For example, the vineyard has factored new criteria into its purchasing decisions. In addition to looking at safety, functionality, and efficiency, the business now takes energy type and recycling potential into consideration in everything from light fixtures to tractors.

“This is only one of the many areas that we have increased our sustainability,” Sangiacomo says.

They vineyard has also refined its viticulture techniques, which continue to evolve. “This is the core of what we do on a day-to-day basis.”

This was exactly the goal of the program, according to Allison Jordan, Vice President, Environmental Affairs, Wine Institute, and Executive Director, California Sustainable Winegrowing Alliance.

In addition to helping family-owned businesses make smart business decisions that keep the land healthy for future generations, there are other benefits to participation in the programs. “Business value can come from adoption of sustainable practices, such as improved quality, cost savings, efficiency, risk reduction, and helping to address the stringent regulatory environment in which California vineyards and wineries operate,” Jordan says.

She adds that other benefits in terms of public relations and marketplace interest came out of the SWP program, too. “The California wine community is well-positioned to take advantage of them,” she notes.

What The Program Entails
The SWP encourages practices that conserve water and energy, maintain healthy soil, protect air and water quality, enhance relations with employees and communities, preserve local ecosystems and wildlife habitat, and improve the economic vitality for vineyards.

Since CSWA was founded in 2002, 2,091 California vineyards and wineries have participated in the SWP, representing some 421,000 acres or 69% of California’s winegrape acreage and 212 million cases or 79% of California wine case production.
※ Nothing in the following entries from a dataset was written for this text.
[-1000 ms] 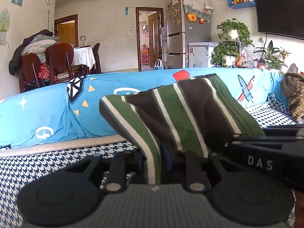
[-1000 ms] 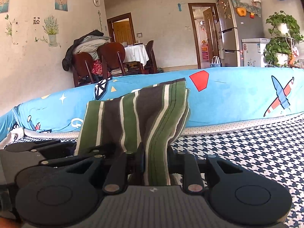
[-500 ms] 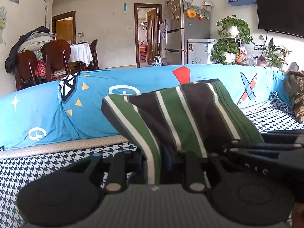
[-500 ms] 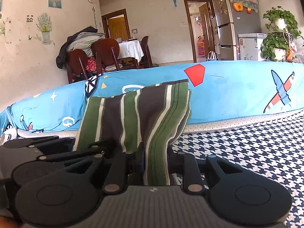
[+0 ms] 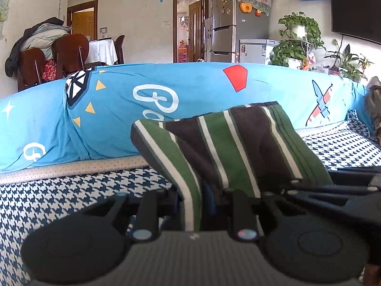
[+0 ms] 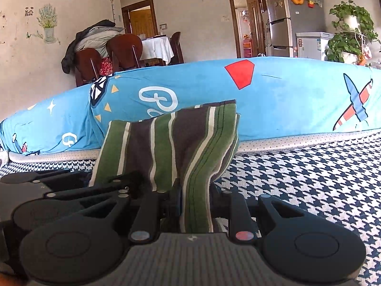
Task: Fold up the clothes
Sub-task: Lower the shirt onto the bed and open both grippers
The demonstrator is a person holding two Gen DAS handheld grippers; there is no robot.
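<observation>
One striped garment (image 5: pixel 238 147) is in play, banded in green, dark brown and white. It is held off the surface by two grippers, one at each end of its near edge.

The left gripper (image 5: pixel 202 202) is clenched on the cloth: a fold of the green-and-white band runs down between its two fingers and disappears at the gripper body. The right gripper (image 6: pixel 195 205) is likewise clamped on a bunched fold of the same garment (image 6: pixel 171 147), with the hem stitching visible just above its fingers. The two grippers sit close side by side; in the left wrist view the right tool's black linkage enters from the right edge, and in the right wrist view the left tool's linkage enters from the left edge.

The garment stands up in front of both cameras as a raised, sagging panel over one houndstooth-patterned cover (image 6: pixel 309 178), dark blue and white. Whether its far edge touches that cover cannot be told.

Behind it lies one long blue quilt (image 5: pixel 119 109) printed with one red polygon, one aeroplane and white letters. Farther back: two brown chairs (image 6: pixel 107 59), one heaped with coats; one tall refrigerator (image 5: pixel 226 23); one small white freezer beside it; and a stand of potted plants (image 5: pixel 297 38).
</observation>
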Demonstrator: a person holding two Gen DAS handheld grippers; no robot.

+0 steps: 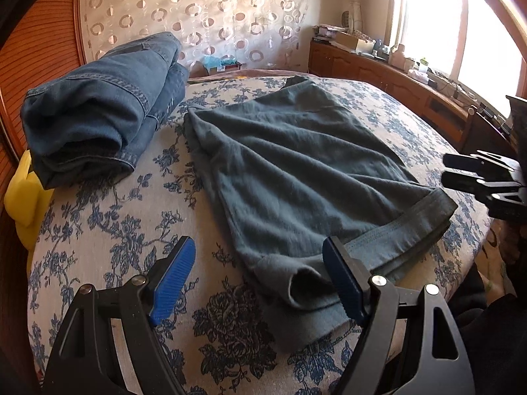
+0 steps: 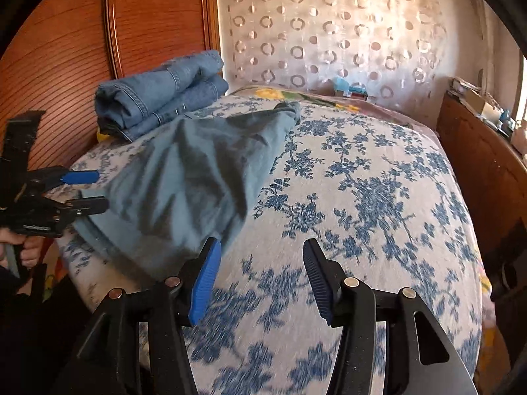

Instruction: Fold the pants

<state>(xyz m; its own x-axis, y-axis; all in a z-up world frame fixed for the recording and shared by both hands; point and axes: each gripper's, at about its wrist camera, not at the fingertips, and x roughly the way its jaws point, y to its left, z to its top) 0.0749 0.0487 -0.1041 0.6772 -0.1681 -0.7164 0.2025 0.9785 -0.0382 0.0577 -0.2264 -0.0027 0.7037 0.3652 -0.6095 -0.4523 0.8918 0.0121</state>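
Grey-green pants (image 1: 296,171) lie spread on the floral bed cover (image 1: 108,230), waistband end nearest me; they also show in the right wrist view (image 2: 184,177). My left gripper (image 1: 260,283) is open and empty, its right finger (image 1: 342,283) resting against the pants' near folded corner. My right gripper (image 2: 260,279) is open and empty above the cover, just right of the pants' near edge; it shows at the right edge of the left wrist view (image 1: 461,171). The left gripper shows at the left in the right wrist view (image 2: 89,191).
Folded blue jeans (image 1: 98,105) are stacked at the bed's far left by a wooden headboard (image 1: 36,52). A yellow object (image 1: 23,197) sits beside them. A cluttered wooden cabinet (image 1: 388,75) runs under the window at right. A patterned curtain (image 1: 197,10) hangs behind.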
CSWA has held more than 500 workshops to help growers implement sustainable practices.

Some of the vineyard practices widely adopted as part of the program include micro-irrigation to optimize water use, using  cultural practices to naturally manage pests, reducing energy use through water pump improvements, and using resident vegetation, cover crops, or compost.
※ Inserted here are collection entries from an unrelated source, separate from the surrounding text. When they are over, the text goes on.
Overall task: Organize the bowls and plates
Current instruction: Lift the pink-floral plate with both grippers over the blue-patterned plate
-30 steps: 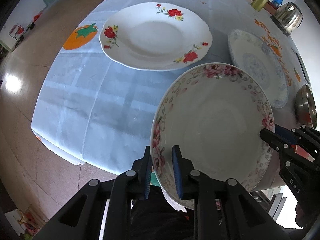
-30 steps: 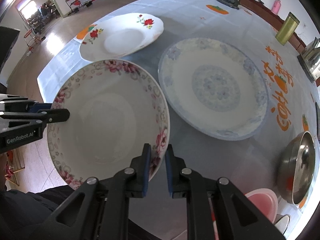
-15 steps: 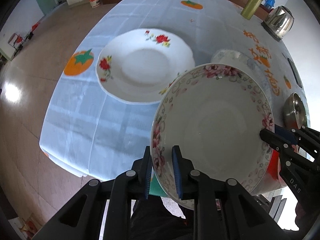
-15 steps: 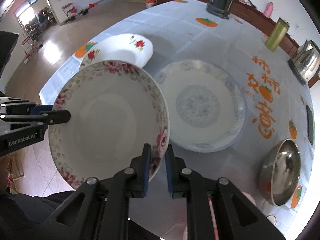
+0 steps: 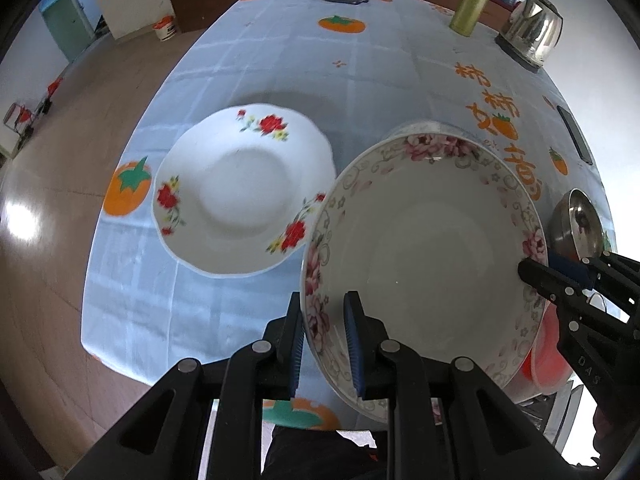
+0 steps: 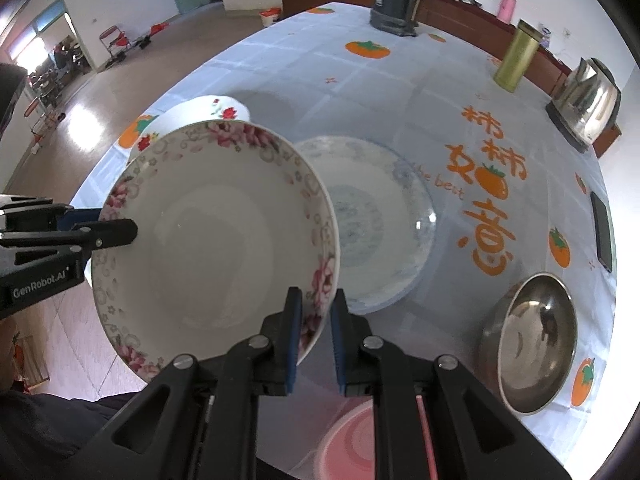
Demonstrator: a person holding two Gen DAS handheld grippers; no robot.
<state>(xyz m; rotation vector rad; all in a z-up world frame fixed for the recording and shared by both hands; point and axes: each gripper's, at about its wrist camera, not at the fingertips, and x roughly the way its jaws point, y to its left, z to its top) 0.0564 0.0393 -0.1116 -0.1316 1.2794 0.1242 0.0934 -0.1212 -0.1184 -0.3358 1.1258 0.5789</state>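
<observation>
Both grippers hold one white bowl with a pink flower rim (image 5: 424,256), lifted well above the table; it also shows in the right wrist view (image 6: 212,236). My left gripper (image 5: 323,344) is shut on its near left rim. My right gripper (image 6: 314,332) is shut on its opposite rim and shows at the right edge of the left wrist view (image 5: 560,276). A white plate with red flowers (image 5: 240,192) lies on the table at the left. A blue patterned plate (image 6: 372,220) lies below and right of the bowl.
A steel bowl (image 6: 528,340) and a pink bowl (image 6: 352,444) sit near the table's near right edge. A kettle (image 6: 588,92), a gold canister (image 6: 516,56) and a dark jug (image 6: 396,0) stand at the far side. A phone (image 6: 602,232) lies at the right.
Both grippers have lifted the pink-rimmed bowl higher, so the table and its plates look smaller and farther below. The grips on the rim are unchanged.
</observation>
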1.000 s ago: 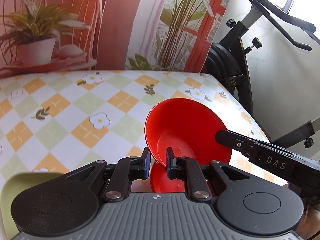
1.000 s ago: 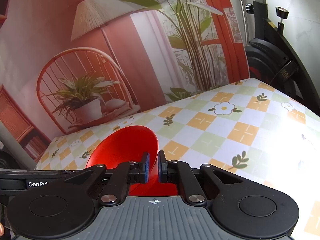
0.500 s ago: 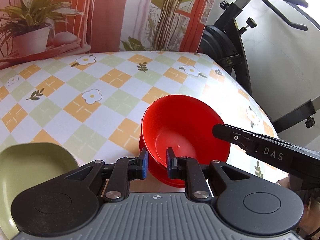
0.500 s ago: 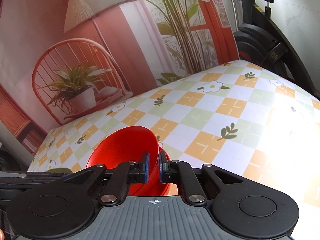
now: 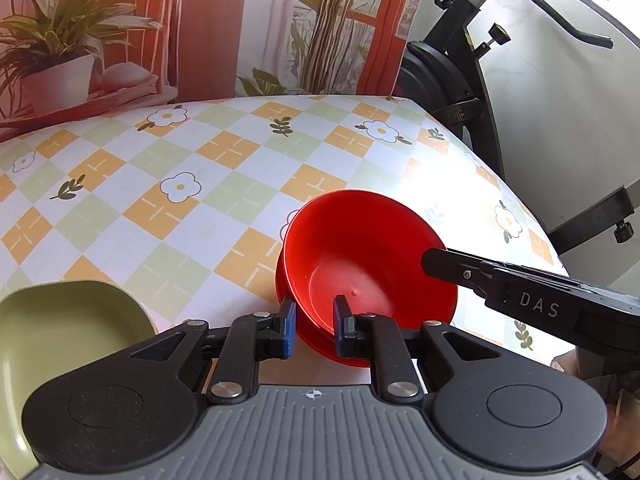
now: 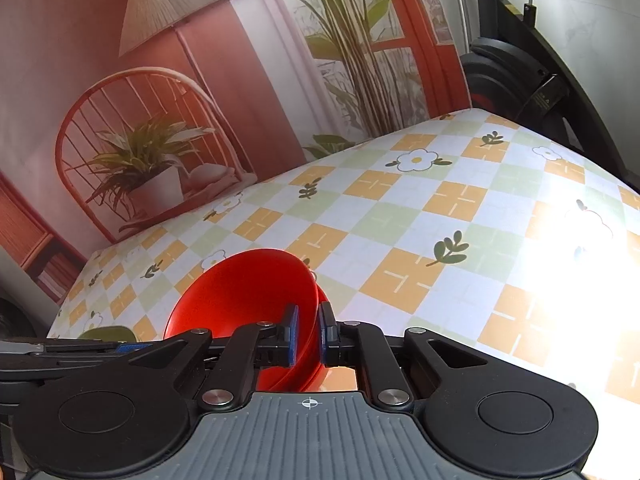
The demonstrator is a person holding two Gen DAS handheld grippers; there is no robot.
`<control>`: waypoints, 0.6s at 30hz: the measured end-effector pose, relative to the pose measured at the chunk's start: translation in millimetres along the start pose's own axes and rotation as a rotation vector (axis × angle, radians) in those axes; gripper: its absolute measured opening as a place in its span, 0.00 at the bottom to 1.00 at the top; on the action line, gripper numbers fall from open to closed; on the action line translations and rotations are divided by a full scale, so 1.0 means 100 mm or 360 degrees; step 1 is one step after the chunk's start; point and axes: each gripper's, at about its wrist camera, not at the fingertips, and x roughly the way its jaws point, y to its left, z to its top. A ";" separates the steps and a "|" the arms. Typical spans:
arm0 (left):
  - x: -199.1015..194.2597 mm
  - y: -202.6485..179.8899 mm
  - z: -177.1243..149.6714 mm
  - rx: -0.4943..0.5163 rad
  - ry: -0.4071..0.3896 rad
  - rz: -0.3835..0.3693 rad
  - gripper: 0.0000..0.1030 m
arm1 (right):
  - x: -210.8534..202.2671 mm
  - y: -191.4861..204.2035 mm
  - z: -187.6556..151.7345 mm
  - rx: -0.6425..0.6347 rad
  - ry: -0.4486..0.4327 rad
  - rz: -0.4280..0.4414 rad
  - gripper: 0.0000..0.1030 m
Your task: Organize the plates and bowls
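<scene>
My right gripper [image 6: 307, 334] pinches the upper red bowl [image 5: 368, 264]'s rim, nesting it. Left gripper [image 5: 314, 328] parted, empty. Level bowl, then release.

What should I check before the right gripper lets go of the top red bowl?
1. Right gripper clamped on the top red bowl wall: ok.
2. Top red bowl inside the lower red bowl: ok.
3. Top red bowl fully seated and level: cannot tell.
4. Left gripper straddles the bowls' near rim; firm grip: cannot tell.
5. Green plate apart from the bowls: ok.
6. Bowls inside the table edge: ok.
</scene>
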 end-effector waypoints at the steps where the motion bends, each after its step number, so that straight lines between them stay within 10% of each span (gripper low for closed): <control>1: 0.00 0.00 0.00 0.0004 0.0000 0.0001 0.18 | 0.00 0.00 0.00 0.0002 0.0001 -0.0001 0.10; 18: -0.01 -0.04 -0.02 0.0042 -0.0008 0.0020 0.21 | 0.03 -0.02 -0.03 0.0008 0.0015 -0.0015 0.12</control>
Winery operations have also adopted more sustainable practices, including conducting energy audits, monitoring water use, and designating recycling bins at their facilities to minimize waste.

Getting Certified
As an offshoot of the SWP, in 2010, CSWSA launched the California Certified Sustainable Winegrowing Program that Sangiacomo participates in. This program allows growers to take their sustainability efforts even further through third-party verification.
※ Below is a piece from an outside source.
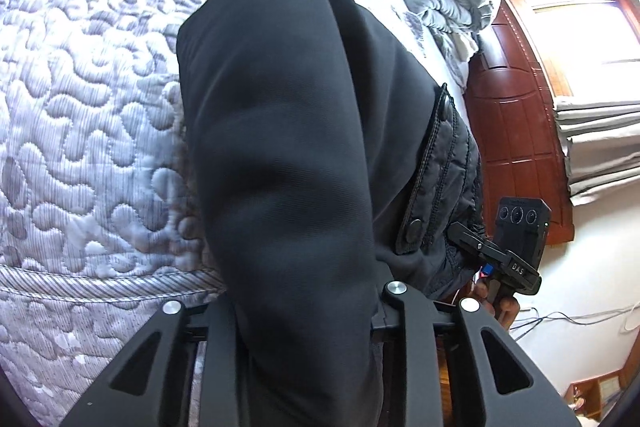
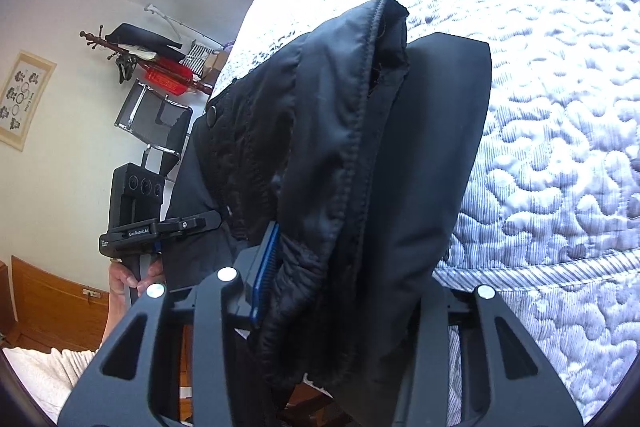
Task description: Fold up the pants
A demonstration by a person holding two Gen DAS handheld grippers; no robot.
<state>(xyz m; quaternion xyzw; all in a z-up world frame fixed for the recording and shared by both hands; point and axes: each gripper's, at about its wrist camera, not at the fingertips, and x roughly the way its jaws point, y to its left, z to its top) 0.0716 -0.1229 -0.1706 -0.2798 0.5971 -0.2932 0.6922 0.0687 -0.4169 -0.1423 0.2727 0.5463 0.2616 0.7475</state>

“Certification can serve as a tool to speed adoption of sustainable practices, communicate with stakeholders that are increasingly interested in sustainable business practices, and increase transparency and ensure confidence of progress on these activities,” Jordan says.

Through the program, the auditor verifies that a vineyard or winery adopts code best practices, meets prerequisite criteria, develops action plans, and demonstrates continued improvement.

“The benefits of certification to winegrowers include lending credibility to claims and providing insurance against ‘greenwashing’ accusation,” Jordan says, adding that certification also helps growers and vintners decrease inputs, risks, and costs.

The cost for certification is a $250 enrollment fee the first year, plus a $150 administration fee for the following years, and auditor fees.

“The SWP and CCSW-Certified [program] will provide meaningful tools to ensure that California growers and vintners continue to produce high-quality grapes and wines for generations to come,” Jordan says.

Sangiacomo agrees.

“This program helps with the preservation of the land that we farm and the ability to pass it along to the next generation,” he says. “Additionally, there are the savings of resources and a healthy, prosperous community.”